Fixes for review comments

vish-cs · vish-cs · commit 40f1d63308af · 2026-04-15T07:30:10.000Z
diff --git a/import-automation/executor/app/executor/import_executor.py b/import-automation/executor/app/executor/import_executor.py
@@ -555,7 +555,8 @@ def _invoke_import_differ(self, genmcf_output_path: str,
                               absolute_import_dir: str) -> Tuple[str, str]:
         """Invokes the differ tool to compare current data with previous data."""
         current_data_path = os.path.join(genmcf_output_path, '*.mcf')
-        previous_data_path = latest_version + f'/{import_prefix}/genmcf/*.mcf'
+        previous_data_path = os.path.join(latest_version, import_prefix,
+                                          'genmcf', '*.mcf')
         diff_found = True
         # TODO: remove fallback logic once all imports move to new path.
         if not file_util.file_get_matching(previous_data_path):
@@ -715,17 +716,7 @@ def _invoke_import_validation(self, repo_dir: str, relative_import_dir: str,
             import_summary.import_stats.get('validation_execution_time', 0),
             import_summary.import_stats.get('validation_data_size',
                                             0), validation_message)

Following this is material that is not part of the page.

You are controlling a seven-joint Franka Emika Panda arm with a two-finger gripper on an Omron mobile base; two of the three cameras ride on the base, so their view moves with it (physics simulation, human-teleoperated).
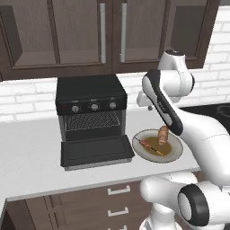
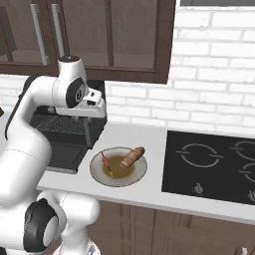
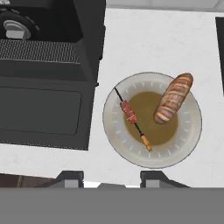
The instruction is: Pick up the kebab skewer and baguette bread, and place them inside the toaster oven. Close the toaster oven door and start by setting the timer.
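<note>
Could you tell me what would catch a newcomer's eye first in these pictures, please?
Probably the round plate on the white counter, carrying the golden-brown baguette bread and, beside it, the thin kebab skewer. Just to its side stands the black toaster oven, its toaster oven door dropped open flat on the counter with the wire rack showing. The gripper hangs open above the plate, holding nothing.

Golden-brown baguette bread [image 3: 173, 98], red-orange kebab skewer [image 3: 133, 119], black toaster oven [image 1: 91, 101], seemingly brown-centred plate [image 3: 118, 142]
</note>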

-        if not self.config.ignore_validation_status and not validation_status:
-            logging.error(
-                "Marking import as VALIDATION due to validation failure.")
-            import_summary.status = ImportStatus.VALIDATION
-        elif not differ_status:
-            logging.info("Marking import as SKIP due to no data diff.")

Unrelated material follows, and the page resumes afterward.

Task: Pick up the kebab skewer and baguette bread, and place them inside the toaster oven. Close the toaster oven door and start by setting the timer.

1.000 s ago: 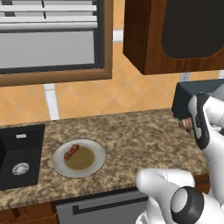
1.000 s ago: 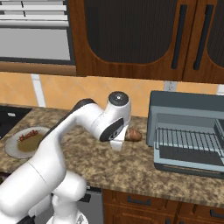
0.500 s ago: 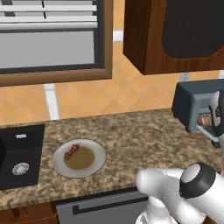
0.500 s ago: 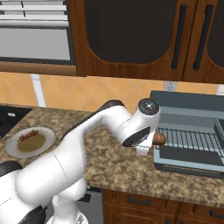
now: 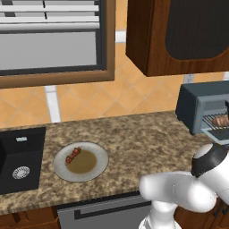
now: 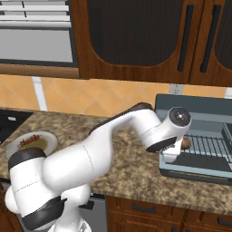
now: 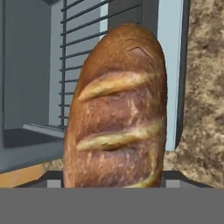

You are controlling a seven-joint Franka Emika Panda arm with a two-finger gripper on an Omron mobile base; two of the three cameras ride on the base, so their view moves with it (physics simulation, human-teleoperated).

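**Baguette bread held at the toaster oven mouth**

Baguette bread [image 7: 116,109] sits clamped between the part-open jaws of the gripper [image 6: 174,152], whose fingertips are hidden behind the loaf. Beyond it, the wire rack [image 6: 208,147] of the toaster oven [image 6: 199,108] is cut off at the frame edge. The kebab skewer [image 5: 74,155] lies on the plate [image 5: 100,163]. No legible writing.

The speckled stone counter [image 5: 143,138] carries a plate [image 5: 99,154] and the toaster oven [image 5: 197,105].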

-            import_summary.status = ImportStatus.SKIP
-        else:
-            import_summary.status = ImportStatus.STAGING
-
-        return validation_status
+        return validation_status, differ_status
 
     def _get_validation_message(
             self, validation_results: List[ValidationResult]) -> str:
@@ -916,9 +907,10 @@ def _import_one_helper(
                     import_summary=import_summary)
 
             validation_status = True
+            differ_status = True
             if self.config.invoke_import_validation:
                 logging.info("Invoking import validations")
-                validation_status = self._invoke_import_validation(
+                validation_status, differ_status = self._invoke_import_validation(
                     repo_dir=repo_dir,
                     relative_import_dir=relative_import_dir,
                     absolute_import_dir=absolute_import_dir,
@@ -932,6 +924,16 @@ def _import_one_helper(
                 logging.info(
                     'Skipping import validations as per import config.')
 
+            if not self.config.ignore_validation_status and not validation_status:
+                logging.error(
+                    "Marking import as VALIDATION due to validation failure.")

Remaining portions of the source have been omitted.